A second of silence.

"I support Lang!" A Henchmen yelled. Cassie visibly gasped at that one.

"Otting forever!"

"Franzisco rules!"

"Wingleon is the best!"

The last one really got to Otto:

"Ottucy 4 lyfe!"

"You know what?" The Alpha asked, making eye-contact with Cassie. "Screw this war. Lets get them." He gestured to the fifty-or so students who had gathered in the middle and were prepared to fight for their shippings.

"Eh," Cassie shrugged, reloading her Bazooka. "I'm up for it."

"Do you want to do the honors?" Otto questioned, and she held the weapon of mass destruction over her head, turning to the assembled Alphas/PolTechMen.

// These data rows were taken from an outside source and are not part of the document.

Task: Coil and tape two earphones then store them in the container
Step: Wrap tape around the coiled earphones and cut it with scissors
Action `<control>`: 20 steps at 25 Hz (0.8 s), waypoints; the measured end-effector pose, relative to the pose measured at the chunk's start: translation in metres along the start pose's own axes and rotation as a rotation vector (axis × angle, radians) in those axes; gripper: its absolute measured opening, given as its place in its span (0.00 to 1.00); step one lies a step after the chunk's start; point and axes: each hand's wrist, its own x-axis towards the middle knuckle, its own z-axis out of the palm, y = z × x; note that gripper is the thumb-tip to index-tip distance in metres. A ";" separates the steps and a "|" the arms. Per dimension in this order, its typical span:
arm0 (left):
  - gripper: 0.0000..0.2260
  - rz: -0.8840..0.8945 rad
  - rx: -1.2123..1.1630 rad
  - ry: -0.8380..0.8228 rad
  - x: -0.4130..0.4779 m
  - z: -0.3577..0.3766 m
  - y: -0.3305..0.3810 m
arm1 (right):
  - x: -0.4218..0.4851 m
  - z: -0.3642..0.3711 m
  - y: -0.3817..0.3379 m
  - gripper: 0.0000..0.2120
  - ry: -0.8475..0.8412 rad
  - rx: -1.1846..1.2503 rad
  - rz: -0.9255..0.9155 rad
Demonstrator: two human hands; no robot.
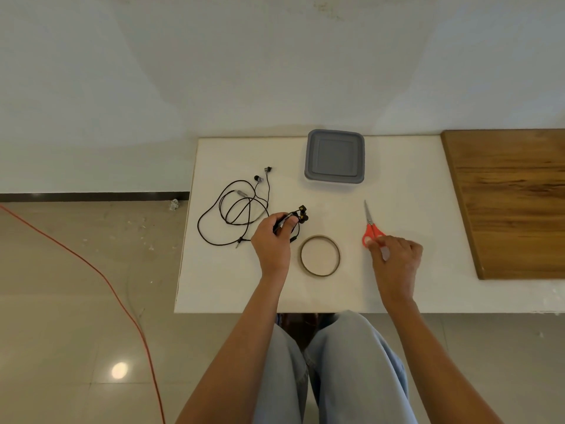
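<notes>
My left hand is closed around a coiled black earphone just above the white table; its two dark buds stick out to the right of my thumb. A second black earphone lies loosely tangled on the table to the left, its buds pointing toward the far edge. A tape roll lies flat just right of my left hand. My right hand pinches the red handles of the scissors, which lie on the table with blades pointing away. The grey container sits at the far edge, lid on.
A wooden board covers the table's right side. The table's left edge runs close to the loose earphone. An orange cable crosses the tiled floor at left. My knees in light jeans are below the near edge.
</notes>
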 end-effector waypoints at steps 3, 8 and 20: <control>0.08 0.010 0.004 0.005 0.000 -0.002 0.000 | 0.011 -0.001 -0.011 0.12 -0.040 -0.022 0.163; 0.08 0.038 -0.014 0.010 0.003 -0.004 -0.005 | 0.022 -0.007 -0.026 0.09 -0.095 -0.154 0.253; 0.06 -0.076 -0.048 -0.016 0.011 -0.003 -0.005 | 0.019 -0.002 -0.025 0.12 -0.335 -0.181 -0.319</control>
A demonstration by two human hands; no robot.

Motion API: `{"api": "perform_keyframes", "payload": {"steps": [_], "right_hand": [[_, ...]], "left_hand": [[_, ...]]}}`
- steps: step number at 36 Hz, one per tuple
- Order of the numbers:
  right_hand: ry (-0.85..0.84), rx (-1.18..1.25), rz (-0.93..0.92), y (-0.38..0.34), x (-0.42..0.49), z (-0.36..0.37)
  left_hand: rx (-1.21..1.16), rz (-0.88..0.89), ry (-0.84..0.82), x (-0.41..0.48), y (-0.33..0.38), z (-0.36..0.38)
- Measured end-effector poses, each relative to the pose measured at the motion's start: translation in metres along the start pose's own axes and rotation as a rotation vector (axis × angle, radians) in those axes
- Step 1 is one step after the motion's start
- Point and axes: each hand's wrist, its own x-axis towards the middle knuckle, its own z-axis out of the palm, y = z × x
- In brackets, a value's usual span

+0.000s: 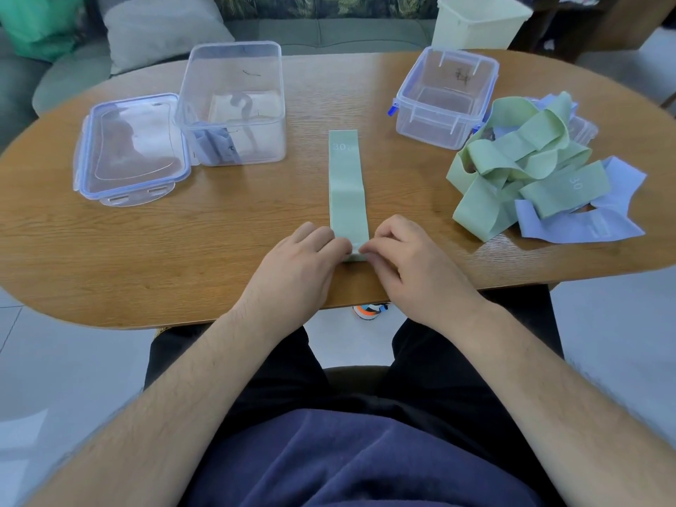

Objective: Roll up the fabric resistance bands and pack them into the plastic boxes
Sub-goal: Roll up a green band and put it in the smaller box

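Note:
A light green band marked "30" lies flat and straight on the wooden table, running away from me. Its near end is folded into a small roll, pinched from both sides by my left hand and my right hand. A loose pile of green and lilac bands lies at the right. A clear plastic box at the left holds a lilac band. A second clear box with blue clips stands empty at the back right.
A clear lid with blue trim lies left of the left box. A cream bin stands beyond the table's far edge. A sofa with a grey cushion is behind the table.

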Motion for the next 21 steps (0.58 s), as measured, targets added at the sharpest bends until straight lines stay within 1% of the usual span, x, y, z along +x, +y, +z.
{"api": "perform_keyframes", "payload": {"steps": [4,9,13,18,21], "right_hand": [[-0.007,0.028,0.01,-0.0023,-0.0001,0.0007],[-0.001,0.037,0.022,-0.0013,-0.0007,0.0018],[0.056,0.049,0.037,0.0017,0.0021,0.0069],[0.044,0.059,0.022,0.0016,0.0027,0.006],[0.006,0.088,0.016,-0.0015,0.001,0.0001]], "left_hand": [[-0.01,0.008,0.015,-0.0001,-0.0008,0.0022],[-0.053,-0.027,0.043,-0.0002,-0.0052,0.0048],[-0.053,-0.045,0.068,0.003,-0.0078,0.007],[-0.039,-0.021,0.049,0.0038,-0.0033,0.0037],[-0.04,-0.011,0.014,0.0026,-0.0017,-0.0017]]}}
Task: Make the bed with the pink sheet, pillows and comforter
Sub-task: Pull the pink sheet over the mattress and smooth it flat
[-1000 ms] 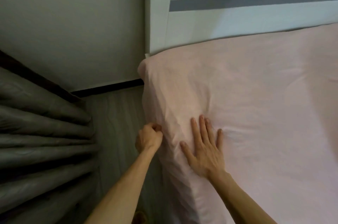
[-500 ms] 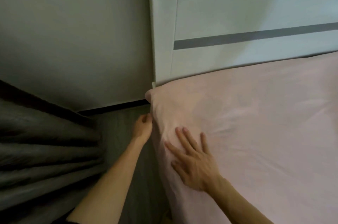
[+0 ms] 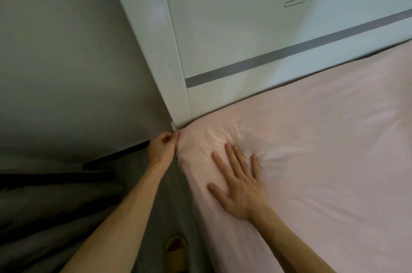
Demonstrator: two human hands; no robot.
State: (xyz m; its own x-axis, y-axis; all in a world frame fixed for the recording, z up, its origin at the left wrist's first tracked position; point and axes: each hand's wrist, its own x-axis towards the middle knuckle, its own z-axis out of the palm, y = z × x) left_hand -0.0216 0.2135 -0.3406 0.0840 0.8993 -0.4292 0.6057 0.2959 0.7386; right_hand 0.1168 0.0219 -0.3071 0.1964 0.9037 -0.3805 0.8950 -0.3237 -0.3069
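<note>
The pink sheet (image 3: 312, 150) covers the mattress and fills the right half of the view, up to the white headboard (image 3: 234, 27). My left hand (image 3: 162, 147) pinches the sheet's edge at the mattress's top left corner, right beside the headboard post. My right hand (image 3: 240, 185) lies flat with spread fingers on the sheet just inside that corner, and wrinkles fan out from it. No pillows or comforter are in view.
A grey wall (image 3: 66, 60) with a dark skirting board stands left of the headboard. Dark grey curtain folds (image 3: 44, 217) hang at the lower left. A narrow strip of floor runs beside the bed, with a slipper (image 3: 176, 252) on it.
Both hands have moved along the bed's side edge toward the headboard. My left hand has reached the top corner, and my right hand followed, flat on the sheet.
</note>
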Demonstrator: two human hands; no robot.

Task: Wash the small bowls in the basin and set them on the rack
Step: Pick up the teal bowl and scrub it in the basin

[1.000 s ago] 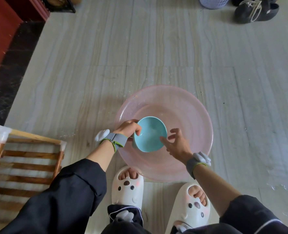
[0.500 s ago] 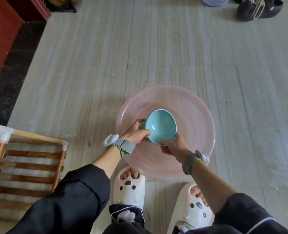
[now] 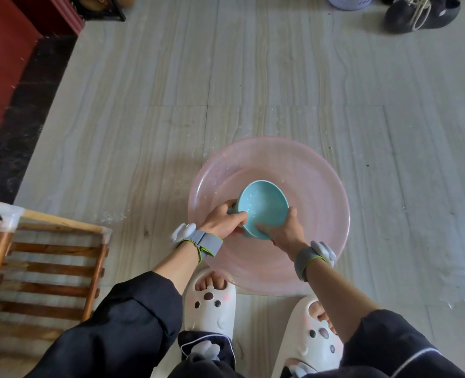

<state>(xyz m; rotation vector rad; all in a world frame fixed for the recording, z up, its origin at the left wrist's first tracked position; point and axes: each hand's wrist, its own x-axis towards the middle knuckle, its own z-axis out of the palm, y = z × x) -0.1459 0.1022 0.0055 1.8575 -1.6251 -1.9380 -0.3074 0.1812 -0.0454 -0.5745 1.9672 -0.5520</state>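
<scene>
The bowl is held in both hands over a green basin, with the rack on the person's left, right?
Not quite: the head view shows a pink basin, not green. The bowl is held in the left hand and right hand over it, with the rack on the person's left.

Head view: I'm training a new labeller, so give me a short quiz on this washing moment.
1. True or false: the blue bowl lies on the wooden rack.
2. The rack stands on the pink basin's: A left, B right, C far side.
3. Fill in: the left hand and right hand both grip the ____.
Key: 1 false; 2 A; 3 bowl.
</scene>
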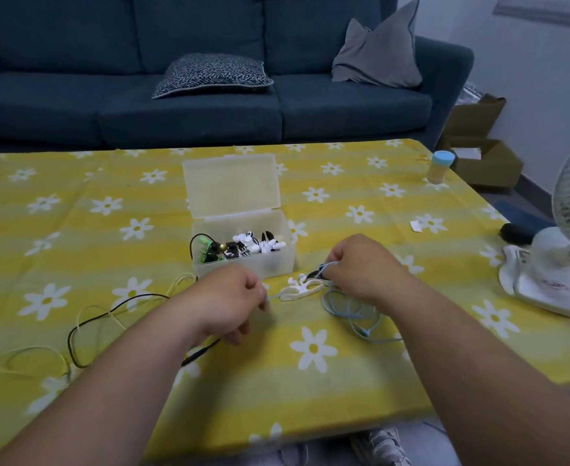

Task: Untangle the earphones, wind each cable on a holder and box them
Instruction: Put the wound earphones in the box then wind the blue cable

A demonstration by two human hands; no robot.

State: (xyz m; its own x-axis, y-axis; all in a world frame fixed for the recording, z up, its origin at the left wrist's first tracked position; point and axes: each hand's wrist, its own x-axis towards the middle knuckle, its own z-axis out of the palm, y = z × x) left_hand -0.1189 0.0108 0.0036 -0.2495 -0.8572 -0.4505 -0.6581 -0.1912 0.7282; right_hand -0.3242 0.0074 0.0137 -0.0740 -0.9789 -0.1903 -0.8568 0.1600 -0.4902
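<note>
On the counter (344,381), which is covered by a yellow cloth printed with white daisies, I see both hands working close together just in front of a translucent plastic storage box (278,264). Its hinged lid (233,186) stands open behind it. Small black and white pieces (253,245) are piled inside the box, and a black-and-green earphone (209,253) sits at the box's left end, its wire arching over the rim.

My view has the left hand (233,301) knuckles-up with fingers curled, thumb and forefinger pinching one end of a thin light blue earphone cable (351,314). The right hand (361,267) is also curled, gripping a loop of the same cable at its fingertips; I can't tell what the small dark part beside those fingertips is. The remaining blue cable lies in loose coils on the cloth under the right wrist.

Between the two hands a flat white plastic cable holder (298,290) rests on the cloth, just beside the box's front wall.

Left of the left forearm, a black cable (75,334) and a pale yellow cable (179,280) sprawl in tangled loops across the cloth.

A white desk fan (546,264) stands at the counter's right edge.
</note>
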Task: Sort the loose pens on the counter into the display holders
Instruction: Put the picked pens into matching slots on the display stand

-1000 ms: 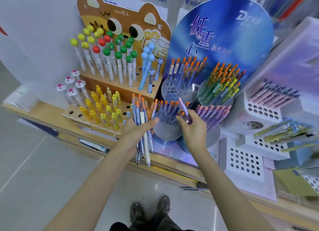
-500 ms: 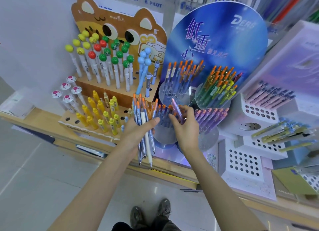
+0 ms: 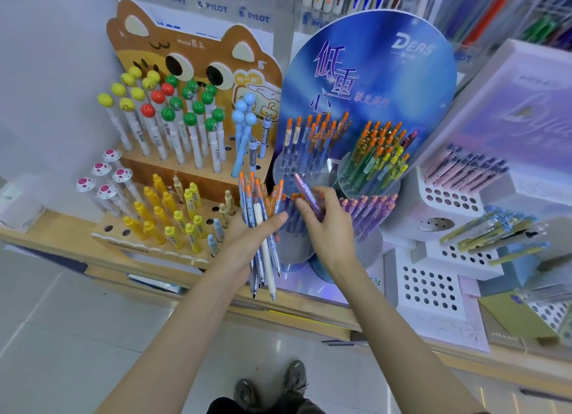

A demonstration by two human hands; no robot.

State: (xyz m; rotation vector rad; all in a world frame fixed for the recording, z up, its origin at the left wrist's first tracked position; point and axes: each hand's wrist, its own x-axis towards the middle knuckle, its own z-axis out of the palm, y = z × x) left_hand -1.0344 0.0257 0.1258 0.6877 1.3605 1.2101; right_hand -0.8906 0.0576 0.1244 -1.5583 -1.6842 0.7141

"WE SHALL ANNIHILATE THOSE BLASPHEMOUS NO-GOOD SLIME TURDS WHO DARE TO DISRUPT THE SANCTITY OF THE SACRED SHIPS OF HIVE! CHARGE, MY COMRADES-TONIGHT, WE SHALL USE THEIR BLOOD TO PAINT A CHAMBER-OF-SECRETS-ESQUE MESSAGE AS WARNING TO THESE BRAINLESS IDIOTS! CHARGE!"


Somewhere else in HIVE, Nero and Raven made a mad dash for the Shroud hanger. The tankless, Katanaless assassin was keeping a weary eye out for attacks, although she knew that most of them were gathered in the main cavern ready to battle.

If she knew some of the shippings they were throwing out there, she would have been in the heart of the battle and killing all the Raving supporters that were ever to live.

Instead, she was running with Nero for their get-away-vacation-that-most-definitely-wasn't-a-ho ney-moon. Just like the ring he had given her wasn't to make her feel more like Frodo Baggins.